Molecular Mechanisms Underlying Pathogenic Missense Mutations

Abstract

Research has identified there is a multiplicity of plausible molecular effects caused by human genetic differences that may lead to human diseases. Although human deoxyribonucleic acid (DNA) variations and rare mutations may be manifested at different levels and different magnitudes, a single nucleotide polymorphism (SNP) to a missing chromosome or a single amino acid mutation to a truncated protein, the pathological effect is the malfunction of the cell or the corresponding organ. It is pointed out that pathological DNA defects can cause more than one phenotypic change to the wild‐type macromolecular characteristics, for example, alterations of macromolecular stability and a variation in the ability to interact with macromolecular partners. The main obstacles to predicting pathogenic DNA variations are the complexity of biological reactions and the difficulty of assessing the threshold of the change that will make it pathogenic. Although some small deviations from the wild‐type properties of a particular biomolecule or a network may be harmless and result in natural differences between individuals, the deviations of the same magnitude occurring in different molecule or network can be pathogenic. These diverse molecular mechanisms that induce the malfunctions are the primary focus of this review.

Key Concepts:

  • Molecular mechanisms of pathogenic mutations refer to the disease‐causing change of the wild‐type properties of the corresponding macromolecules and networks. It could be an effect altering a particular characteristic, for example, stability, but could also be a combination of several factors affecting normal function of the cell.

  • The magnitude of change of the wild‐type characteristics alone cannot be used to predict whether a mutation is pathogenic. In some cases, a small deviation from the wild‐type properties can be deleterious, whereas in others, much larger changes are observed without a disease‐causing effect. Frequently, a detailed knowledge of the biological reactions that are involved is needed to discriminate the pathogenic mutations from harmless variations.
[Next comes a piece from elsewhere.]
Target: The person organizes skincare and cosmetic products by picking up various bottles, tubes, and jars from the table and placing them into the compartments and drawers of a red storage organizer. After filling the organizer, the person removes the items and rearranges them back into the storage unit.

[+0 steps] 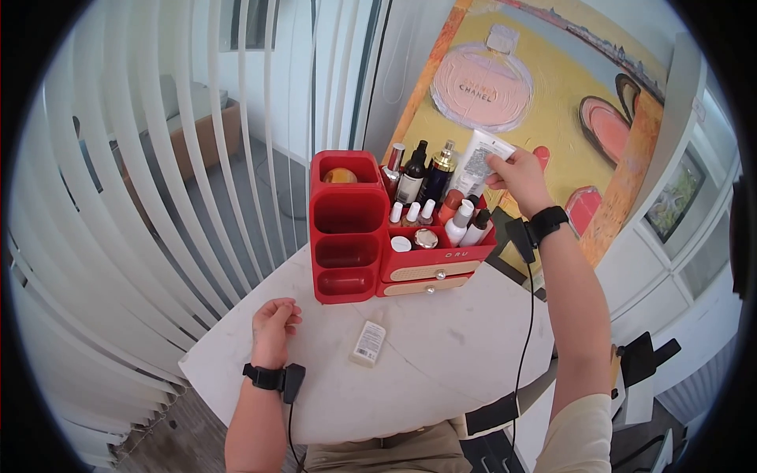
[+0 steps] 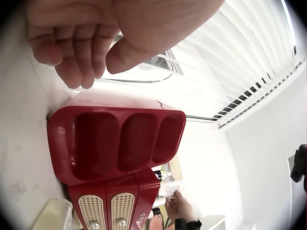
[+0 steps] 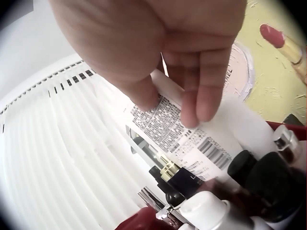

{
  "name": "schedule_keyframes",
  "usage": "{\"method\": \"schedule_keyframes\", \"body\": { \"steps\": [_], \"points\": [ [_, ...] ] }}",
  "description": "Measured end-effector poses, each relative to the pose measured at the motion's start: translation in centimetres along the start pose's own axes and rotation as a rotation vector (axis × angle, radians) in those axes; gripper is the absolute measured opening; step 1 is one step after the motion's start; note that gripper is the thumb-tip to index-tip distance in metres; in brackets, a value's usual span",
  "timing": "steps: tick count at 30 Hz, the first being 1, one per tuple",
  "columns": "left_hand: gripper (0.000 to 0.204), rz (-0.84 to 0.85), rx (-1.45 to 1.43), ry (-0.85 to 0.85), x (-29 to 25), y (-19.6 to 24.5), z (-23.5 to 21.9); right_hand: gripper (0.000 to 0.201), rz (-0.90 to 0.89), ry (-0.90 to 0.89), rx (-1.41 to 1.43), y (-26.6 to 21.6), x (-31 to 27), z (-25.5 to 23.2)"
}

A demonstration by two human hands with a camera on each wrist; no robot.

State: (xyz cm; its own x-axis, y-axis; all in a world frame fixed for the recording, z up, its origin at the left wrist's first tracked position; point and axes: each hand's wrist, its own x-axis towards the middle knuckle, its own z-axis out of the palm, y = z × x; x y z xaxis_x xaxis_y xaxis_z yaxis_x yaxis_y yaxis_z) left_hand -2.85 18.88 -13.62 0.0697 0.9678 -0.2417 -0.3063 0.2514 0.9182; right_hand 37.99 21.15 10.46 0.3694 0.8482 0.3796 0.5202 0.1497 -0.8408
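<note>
My right hand (image 1: 521, 180) pinches a white squeeze tube (image 1: 479, 162) by its upper part, thumb on the printed back. The tube's lower end reaches down among bottles in the back right of a red cosmetics organizer (image 1: 344, 290). Beside the tube stand a dark bottle with a gold collar (image 1: 438, 173) and a black-capped bottle (image 1: 412, 177). My left hand (image 1: 274, 323) is held over the table, left of the organizer, its fingers loosely curled with nothing in them. A small labelled bottle (image 1: 368, 342) lies on the white table between my arms.
Nail polish bottles (image 1: 412, 213), small jars (image 1: 426, 238) and white-capped bottles (image 1: 458, 224) fill the organizer's right part, above two drawers (image 1: 432, 276). An orange round item (image 1: 340, 176) sits in the back left compartment. Vertical blinds (image 1: 158, 158) hang at left; a painting (image 1: 544, 94) leans behind.
</note>
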Motion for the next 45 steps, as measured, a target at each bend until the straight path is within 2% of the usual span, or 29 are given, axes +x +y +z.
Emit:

  • Personalised medicine provides personalised or individualized medical care on the basis of an individual's DNA.

  • The knowledge of an individual's DNA is emerging as a powerful tool for selecting the most efficient drug among several alternative drugs available in the market.

  • A DNA defect in a particular gene may not be pathogenic if there is a compensatory mechanism accounting for dysfunctional product and if the dysfunctional product is not toxic for the cell.

Keywords: human DNA variations; single nucleotide polymorphism (SNP); disease‐causing mutations; pathogenic mutations; personalised medicine; personalised diagnostics

Figure 1.

Illustration of different types of mutations at (a) DNA and protein sequence level and (b) chromosomal level.

Figure 2.

Illustration of plausible effects caused by a mutation. From the top to the bottom, change of stability, change of binding affinity and change of subcellular location.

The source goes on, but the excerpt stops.